Go through the records line by line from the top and repeat each one exactly, ending with the line that contains "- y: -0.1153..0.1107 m".

# # # # #

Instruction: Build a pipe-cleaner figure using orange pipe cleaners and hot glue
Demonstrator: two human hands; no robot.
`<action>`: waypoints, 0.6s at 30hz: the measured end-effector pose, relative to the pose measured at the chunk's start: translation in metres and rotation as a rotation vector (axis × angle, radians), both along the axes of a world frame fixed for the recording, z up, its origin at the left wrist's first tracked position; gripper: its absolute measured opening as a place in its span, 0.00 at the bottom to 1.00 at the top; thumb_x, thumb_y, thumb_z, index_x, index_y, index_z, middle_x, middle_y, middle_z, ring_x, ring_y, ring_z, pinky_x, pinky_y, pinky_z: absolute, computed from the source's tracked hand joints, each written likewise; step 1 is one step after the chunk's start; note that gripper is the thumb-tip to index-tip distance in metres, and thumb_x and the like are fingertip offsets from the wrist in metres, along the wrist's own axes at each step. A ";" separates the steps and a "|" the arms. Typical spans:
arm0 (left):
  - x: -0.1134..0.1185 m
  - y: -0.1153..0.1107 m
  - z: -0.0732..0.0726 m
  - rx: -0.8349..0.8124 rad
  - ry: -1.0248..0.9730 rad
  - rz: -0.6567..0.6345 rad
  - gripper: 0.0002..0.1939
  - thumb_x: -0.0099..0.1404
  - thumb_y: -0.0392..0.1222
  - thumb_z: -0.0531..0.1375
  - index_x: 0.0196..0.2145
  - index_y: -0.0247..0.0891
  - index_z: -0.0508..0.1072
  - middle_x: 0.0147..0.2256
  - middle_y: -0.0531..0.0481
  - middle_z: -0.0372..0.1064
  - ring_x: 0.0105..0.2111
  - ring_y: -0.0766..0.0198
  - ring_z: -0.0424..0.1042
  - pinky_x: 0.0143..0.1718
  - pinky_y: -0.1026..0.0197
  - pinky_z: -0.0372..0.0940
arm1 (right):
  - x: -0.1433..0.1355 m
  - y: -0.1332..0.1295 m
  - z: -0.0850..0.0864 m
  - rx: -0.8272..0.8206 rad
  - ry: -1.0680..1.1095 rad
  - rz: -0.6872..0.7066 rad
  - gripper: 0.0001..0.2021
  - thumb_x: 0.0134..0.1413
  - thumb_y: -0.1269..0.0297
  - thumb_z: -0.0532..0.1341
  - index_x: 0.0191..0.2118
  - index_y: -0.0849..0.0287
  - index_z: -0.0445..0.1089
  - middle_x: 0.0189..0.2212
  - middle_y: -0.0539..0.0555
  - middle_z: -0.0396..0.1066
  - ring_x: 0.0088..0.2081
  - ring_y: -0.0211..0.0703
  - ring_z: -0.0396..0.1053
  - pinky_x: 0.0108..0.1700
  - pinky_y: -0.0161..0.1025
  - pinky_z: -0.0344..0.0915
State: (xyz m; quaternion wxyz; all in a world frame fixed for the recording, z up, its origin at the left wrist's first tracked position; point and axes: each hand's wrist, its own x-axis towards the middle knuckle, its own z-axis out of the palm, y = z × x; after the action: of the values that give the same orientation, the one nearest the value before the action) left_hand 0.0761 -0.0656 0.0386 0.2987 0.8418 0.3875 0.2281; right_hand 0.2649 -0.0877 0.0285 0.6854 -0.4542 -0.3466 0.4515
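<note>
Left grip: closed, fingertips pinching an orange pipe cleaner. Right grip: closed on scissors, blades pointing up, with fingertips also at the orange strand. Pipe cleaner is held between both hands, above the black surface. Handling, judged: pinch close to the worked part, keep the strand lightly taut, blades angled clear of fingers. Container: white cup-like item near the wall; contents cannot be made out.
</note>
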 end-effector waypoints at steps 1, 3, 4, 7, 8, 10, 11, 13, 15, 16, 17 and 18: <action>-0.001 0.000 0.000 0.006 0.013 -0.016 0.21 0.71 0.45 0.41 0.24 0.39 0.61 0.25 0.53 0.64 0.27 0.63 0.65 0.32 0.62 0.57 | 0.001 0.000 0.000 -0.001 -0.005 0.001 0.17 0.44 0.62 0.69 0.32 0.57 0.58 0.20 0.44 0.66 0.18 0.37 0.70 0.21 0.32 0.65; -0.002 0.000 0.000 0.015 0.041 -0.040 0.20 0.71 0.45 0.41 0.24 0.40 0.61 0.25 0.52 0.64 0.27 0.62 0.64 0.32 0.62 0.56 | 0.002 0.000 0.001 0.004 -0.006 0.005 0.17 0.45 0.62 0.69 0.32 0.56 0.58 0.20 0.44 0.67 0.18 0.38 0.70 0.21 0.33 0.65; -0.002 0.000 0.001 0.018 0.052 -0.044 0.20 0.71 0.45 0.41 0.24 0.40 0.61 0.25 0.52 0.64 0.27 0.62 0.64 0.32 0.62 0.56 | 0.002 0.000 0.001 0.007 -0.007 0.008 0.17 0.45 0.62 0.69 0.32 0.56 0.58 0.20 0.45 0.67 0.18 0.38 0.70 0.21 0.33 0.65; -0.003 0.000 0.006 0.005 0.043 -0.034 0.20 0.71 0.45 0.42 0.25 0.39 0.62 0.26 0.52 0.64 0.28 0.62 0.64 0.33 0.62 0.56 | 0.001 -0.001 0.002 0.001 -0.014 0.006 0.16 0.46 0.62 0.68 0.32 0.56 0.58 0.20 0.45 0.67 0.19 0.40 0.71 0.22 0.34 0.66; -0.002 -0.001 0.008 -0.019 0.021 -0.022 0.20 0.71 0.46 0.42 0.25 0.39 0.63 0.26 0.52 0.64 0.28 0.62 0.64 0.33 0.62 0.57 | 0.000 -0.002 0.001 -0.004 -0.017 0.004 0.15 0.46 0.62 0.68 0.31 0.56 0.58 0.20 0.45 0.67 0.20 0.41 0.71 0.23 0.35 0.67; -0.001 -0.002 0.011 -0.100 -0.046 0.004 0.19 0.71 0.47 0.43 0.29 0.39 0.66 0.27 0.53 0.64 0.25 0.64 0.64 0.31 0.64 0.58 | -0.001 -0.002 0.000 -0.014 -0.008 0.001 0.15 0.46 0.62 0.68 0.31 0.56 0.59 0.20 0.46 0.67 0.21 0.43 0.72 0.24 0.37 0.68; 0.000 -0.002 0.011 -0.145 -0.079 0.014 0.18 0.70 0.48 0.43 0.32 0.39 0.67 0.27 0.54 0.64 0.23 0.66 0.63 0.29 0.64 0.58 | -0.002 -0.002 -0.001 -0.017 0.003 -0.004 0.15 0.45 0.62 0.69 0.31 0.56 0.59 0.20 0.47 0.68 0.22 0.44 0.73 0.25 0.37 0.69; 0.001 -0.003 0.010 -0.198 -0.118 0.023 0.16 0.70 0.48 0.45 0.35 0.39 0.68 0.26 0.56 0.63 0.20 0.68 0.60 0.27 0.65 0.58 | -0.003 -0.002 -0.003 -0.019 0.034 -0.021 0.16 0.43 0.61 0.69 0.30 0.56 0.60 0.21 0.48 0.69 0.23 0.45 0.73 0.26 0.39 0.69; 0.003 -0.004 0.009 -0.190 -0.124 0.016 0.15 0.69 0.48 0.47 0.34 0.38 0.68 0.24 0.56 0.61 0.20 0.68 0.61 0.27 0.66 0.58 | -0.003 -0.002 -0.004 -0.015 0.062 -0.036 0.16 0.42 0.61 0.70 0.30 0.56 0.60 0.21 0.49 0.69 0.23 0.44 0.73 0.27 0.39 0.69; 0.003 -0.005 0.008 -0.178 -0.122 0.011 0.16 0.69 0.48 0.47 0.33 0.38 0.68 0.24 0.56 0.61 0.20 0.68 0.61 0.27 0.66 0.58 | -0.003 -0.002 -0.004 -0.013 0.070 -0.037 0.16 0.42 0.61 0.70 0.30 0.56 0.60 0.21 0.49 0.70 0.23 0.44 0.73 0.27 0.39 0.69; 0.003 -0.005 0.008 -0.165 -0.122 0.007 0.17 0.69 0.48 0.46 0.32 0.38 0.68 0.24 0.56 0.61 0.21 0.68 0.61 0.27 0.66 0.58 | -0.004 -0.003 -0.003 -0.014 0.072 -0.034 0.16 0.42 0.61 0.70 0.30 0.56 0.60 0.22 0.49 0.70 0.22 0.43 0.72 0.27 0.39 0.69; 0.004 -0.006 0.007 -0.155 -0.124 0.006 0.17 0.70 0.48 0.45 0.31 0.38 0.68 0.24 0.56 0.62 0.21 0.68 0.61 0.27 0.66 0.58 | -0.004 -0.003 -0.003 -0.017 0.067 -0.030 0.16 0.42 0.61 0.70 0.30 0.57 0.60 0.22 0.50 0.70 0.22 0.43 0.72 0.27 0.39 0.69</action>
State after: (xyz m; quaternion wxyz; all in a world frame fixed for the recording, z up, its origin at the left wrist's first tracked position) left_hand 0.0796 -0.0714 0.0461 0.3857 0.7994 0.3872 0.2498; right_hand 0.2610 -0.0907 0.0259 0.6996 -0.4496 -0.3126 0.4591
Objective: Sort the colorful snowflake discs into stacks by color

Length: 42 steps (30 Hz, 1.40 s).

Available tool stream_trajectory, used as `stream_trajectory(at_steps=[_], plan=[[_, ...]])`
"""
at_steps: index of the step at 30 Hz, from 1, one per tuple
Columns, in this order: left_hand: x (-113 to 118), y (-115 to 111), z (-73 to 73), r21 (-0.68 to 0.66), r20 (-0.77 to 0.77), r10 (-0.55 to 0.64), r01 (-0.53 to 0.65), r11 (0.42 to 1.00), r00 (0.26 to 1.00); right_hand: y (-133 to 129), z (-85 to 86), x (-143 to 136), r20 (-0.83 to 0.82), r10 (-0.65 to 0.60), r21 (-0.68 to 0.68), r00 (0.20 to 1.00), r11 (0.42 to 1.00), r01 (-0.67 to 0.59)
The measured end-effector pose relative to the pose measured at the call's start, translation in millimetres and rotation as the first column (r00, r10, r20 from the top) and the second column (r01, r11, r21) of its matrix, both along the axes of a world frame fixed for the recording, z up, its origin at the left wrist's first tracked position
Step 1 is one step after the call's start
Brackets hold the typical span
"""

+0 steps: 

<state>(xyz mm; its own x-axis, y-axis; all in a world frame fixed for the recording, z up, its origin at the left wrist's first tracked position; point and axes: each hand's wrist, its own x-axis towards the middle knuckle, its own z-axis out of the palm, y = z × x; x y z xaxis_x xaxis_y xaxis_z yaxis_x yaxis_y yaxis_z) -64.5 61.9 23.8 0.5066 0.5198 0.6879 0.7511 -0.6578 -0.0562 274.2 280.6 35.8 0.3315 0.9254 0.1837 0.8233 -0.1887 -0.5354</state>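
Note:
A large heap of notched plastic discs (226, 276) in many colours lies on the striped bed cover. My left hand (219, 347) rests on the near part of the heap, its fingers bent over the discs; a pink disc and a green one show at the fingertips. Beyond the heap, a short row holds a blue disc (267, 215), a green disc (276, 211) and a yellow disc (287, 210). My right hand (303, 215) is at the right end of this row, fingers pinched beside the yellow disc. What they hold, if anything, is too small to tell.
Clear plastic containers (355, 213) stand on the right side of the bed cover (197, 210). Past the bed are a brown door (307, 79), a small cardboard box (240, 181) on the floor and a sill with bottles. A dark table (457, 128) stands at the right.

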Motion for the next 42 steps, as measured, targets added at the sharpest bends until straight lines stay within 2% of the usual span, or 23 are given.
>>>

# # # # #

**Worked solution**:
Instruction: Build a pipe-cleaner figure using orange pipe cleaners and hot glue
Demonstrator: two human hands; no robot.
`<action>`: waypoints, 0.6s at 30hz: the measured end-effector pose, relative to the pose measured at the chunk's start: translation in metres and rotation as a rotation vector (axis × angle, radians), both along the axes of a world frame fixed for the recording, z up, its origin at the left wrist's first tracked position; gripper: its absolute measured opening as a place in its span, 0.00 at the bottom to 1.00 at the top; thumb_x, thumb_y, thumb_z, index_x, index_y, index_z, middle_x, middle_y, middle_z, ring_x, ring_y, ring_z, pinky_x, pinky_y, pinky_z: absolute, computed from the source's tracked hand joints, each written likewise; step 1 is one step after the chunk's start; note that gripper is the thumb-tip to index-tip distance in metres, and thumb_x and the like are fingertip offsets from the wrist in metres, along the wrist's own axes at each step. A ";" separates the steps and a "|" the arms. Typical spans:
arm0 (left):
  - x: -0.1134..0.1185 m
  - y: -0.1153..0.1107 m

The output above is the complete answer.